The absence of a consistent way to measure and classify high performance has important implications for both consumers and providers. For example, the Centers for Medicare & Medicaid Services (CMS) Star Ratings Program uses a performance rating algorithm based on relative thresholds. In contrast, California’s Integrated Healthcare Association (which operates the largest pay-for-performance program in the United States) uses an absolute threshold of 50 percent. As a result, medical groups designated as high performing by one payer might not be so designated by the other. Given the absence of agreed upon standards for high performance, signals to stakeholders can be confusing rather than enlightening. Consumers, providers, payers, and policymakers can’t respond appropriately when the very same providers are classified as high performing in one approach to measurement but not in another. Consensus about how to define and measure high performance is urgently needed.

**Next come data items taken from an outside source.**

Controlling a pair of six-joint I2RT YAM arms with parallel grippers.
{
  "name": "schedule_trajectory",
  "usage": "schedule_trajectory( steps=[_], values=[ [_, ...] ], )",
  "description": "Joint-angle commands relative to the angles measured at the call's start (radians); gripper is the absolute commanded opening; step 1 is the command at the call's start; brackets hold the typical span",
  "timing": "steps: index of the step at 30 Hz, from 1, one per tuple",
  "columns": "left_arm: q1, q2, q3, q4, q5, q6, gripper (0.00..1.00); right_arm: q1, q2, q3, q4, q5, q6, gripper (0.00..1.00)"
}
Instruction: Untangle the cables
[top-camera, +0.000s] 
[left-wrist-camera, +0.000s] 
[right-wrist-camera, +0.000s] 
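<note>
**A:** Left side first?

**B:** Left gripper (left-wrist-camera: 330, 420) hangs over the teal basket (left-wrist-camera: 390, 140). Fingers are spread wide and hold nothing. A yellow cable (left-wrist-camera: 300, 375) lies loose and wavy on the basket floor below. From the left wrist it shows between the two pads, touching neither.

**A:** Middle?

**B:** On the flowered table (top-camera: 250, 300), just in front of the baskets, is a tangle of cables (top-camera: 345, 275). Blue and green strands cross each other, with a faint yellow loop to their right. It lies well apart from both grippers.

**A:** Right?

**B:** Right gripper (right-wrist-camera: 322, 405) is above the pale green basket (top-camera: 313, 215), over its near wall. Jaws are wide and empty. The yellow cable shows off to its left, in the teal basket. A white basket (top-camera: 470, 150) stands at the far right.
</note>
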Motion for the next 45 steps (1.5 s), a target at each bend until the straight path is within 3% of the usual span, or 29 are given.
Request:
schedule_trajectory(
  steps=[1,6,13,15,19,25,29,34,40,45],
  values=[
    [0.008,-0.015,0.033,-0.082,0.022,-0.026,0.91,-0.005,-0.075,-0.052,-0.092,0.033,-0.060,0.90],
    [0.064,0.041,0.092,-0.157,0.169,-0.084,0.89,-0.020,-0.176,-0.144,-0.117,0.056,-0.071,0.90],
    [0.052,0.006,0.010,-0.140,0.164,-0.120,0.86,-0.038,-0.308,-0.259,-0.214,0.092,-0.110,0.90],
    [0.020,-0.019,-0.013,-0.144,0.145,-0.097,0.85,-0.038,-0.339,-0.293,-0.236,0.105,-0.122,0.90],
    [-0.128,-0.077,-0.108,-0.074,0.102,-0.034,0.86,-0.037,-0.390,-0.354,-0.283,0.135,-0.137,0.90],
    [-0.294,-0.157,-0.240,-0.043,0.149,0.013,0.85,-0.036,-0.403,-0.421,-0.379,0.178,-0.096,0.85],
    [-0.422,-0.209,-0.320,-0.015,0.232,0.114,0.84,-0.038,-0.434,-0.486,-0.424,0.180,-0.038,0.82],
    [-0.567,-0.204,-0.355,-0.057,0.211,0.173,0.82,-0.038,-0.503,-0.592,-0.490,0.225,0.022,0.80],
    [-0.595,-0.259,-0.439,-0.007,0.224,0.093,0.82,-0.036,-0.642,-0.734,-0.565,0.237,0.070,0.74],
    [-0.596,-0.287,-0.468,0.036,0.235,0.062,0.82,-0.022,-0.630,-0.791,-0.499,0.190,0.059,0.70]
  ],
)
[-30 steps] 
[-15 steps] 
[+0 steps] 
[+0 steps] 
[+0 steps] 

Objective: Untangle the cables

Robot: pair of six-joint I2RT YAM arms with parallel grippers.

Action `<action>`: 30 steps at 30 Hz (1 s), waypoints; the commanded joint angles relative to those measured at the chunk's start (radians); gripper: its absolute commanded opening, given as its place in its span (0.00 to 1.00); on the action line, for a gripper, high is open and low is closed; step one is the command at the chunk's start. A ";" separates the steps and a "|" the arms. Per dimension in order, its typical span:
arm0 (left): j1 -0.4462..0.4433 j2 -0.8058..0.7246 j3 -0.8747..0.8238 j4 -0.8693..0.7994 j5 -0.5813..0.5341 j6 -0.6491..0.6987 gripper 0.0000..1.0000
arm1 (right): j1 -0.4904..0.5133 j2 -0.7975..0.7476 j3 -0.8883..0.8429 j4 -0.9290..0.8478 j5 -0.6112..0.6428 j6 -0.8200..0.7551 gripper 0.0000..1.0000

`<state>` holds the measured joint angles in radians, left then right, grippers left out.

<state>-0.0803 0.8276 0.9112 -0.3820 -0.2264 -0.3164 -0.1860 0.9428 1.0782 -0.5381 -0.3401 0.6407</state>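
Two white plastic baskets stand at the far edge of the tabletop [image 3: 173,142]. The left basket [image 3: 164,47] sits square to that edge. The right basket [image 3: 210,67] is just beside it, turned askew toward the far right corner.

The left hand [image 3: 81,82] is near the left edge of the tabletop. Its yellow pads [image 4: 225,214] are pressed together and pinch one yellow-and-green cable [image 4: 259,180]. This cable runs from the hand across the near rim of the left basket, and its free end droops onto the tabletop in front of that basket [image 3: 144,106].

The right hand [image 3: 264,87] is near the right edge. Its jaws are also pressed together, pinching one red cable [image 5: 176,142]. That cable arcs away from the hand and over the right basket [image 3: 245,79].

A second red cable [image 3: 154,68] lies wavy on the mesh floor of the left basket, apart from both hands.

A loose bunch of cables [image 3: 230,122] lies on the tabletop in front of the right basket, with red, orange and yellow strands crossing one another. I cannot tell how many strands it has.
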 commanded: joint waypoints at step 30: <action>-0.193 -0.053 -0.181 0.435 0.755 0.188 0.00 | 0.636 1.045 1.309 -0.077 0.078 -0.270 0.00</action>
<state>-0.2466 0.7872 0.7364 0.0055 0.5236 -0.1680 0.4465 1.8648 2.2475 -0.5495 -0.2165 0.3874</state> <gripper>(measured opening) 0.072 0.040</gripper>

Summary measures of provider performance are already widely used—for example, in the Medicare Advantage and Medicare Part D Star Ratings Program by which CMS determines payment for health and prescription drug plans based on a composite summary score. Methods for ranking health care providers, hospitals, and health plans on a single measure are well established, but the measurement science is less advanced when it comes to summarizing performance across multiple dimensions of care. Multi-level models using multiple measures have been used to rank hospitals and providers. The advantage of a multilevel model is that not all providers collect and report the same performance measures, and there may be wide discrepancies across providers in the number of patients. Multilevel models automatically account for these discrepancies.
A RAND team sought to build a single composite measure of ambulatory quality of care using clinical quality measures that are already widely used and accepted. The goal was to see if a single composite measure would produce quality rankings that accurately summarize the information in multiple measures. The team used data from 27 health systems in California and 28 in Minnesota that publicly reported performance data from 2014 to 2016. We sought to evaluate three critical properties of a good performance measure: the composite measure’s validity (does it measure what it is intended to measure); reliability (are differences in performance larger than random statistical noise); and stability (are rankings reasonably stable from year to year).
In detailed analyses, the team determined that their composite measure was valid: the composite was associated with many of the component measures, but no one component dominated. Health systems that performed better on the composite measure tended to rank higher on the individual components of the composite measure. The composite measure was reliable, especially for designating high ranking health systems and differentiating them from low performing systems. Most health system rankings were stable from year to year.
The advantage of the RAND composite measure is that it does not require all health systems to report on all measures. The composite reduces the complexity and maximizes the interpretability of rankings – features that are critical to end users such as payers who want to recognize and reward high performing health systems and consumers who want to select high performing providers for their own care.
Health systems could use a similar approach to rank and classify medical groups (or units within their hospitals) that report common quality measures. Systems could also use such a composite to benchmark themselves against other health systems if they have access to publicly-reported measures. Finally, stakeholders in other regions could use the methodology described by the RAND team to develop composites using available performance measures. They can use this analysis as a guide for how to subject proposed composite measures to statistical scrutiny—to identify whether the proposed composite has the desirable properties they would want it to have.